Extract the first line through the line containing "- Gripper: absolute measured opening" from the listing below, exactly as written.

- [COLLECTED DATA]:
%%

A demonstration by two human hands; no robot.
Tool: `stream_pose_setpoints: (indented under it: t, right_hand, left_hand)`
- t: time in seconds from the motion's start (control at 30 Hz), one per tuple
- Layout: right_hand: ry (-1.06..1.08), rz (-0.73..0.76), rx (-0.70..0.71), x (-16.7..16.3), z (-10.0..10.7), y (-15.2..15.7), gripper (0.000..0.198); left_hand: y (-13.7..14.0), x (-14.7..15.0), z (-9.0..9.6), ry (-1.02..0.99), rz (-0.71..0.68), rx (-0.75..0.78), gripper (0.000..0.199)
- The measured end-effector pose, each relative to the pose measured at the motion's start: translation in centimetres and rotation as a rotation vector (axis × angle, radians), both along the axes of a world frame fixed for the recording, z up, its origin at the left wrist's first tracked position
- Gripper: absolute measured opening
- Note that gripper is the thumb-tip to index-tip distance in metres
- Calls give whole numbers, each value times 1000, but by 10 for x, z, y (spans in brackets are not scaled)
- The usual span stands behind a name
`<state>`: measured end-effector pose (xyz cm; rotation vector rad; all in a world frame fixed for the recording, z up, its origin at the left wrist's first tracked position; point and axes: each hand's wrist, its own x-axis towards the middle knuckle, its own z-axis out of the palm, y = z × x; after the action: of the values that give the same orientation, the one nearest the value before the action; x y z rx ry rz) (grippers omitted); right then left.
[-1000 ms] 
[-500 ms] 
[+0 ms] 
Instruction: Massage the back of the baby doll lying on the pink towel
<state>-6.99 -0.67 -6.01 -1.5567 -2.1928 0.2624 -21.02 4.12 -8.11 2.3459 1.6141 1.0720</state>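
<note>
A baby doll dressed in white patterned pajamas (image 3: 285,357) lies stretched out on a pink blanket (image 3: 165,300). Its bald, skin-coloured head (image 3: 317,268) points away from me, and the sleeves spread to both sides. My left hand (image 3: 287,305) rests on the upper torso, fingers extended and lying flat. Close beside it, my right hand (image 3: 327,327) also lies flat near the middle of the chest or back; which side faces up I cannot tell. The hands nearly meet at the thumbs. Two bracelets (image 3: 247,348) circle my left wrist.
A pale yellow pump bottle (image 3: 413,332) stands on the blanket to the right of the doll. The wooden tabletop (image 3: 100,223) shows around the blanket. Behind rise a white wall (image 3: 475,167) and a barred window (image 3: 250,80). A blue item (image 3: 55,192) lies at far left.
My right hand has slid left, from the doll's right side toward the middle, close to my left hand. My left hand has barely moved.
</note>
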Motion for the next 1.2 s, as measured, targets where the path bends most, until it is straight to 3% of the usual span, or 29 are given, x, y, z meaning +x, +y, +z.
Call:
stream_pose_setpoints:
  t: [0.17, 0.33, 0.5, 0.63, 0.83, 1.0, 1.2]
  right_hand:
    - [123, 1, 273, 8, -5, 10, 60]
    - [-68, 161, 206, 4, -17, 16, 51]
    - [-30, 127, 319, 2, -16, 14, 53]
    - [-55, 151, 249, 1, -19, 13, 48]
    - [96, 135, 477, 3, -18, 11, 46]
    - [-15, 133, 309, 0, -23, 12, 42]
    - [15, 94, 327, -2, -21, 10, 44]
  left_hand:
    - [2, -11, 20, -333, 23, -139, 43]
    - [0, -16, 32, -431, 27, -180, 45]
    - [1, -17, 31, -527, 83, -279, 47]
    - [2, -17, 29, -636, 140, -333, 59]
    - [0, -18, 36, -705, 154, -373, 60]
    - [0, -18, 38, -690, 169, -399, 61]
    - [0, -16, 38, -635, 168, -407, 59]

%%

- [WRITTEN SOLUTION]:
A demonstration by two human hands; no robot.
Tool: `stream_pose_setpoints: (indented under it: t, right_hand, left_hand)`
- t: time in seconds from the motion's start (control at 30 Hz), one per tuple
- Layout: right_hand: ry (-1.06..1.08), rz (-0.73..0.76), rx (-0.70..0.71), x (-16.7..16.3), z (-10.0..10.7), y (-15.2..15.7), gripper (0.000..0.198); left_hand: y (-13.7..14.0), x (-14.7..15.0), z (-9.0..9.6), ry (-1.02..0.99), rz (-0.71..0.68), rx (-0.75..0.78), gripper (0.000..0.199)
- The measured end-effector pose, each relative to the pose measured at the motion's start: translation in centimetres and rotation as a rotation vector (axis × angle, radians), both along the axes of a world frame fixed for the recording, z up, its origin at the left wrist's first tracked position
- Gripper: absolute measured opening

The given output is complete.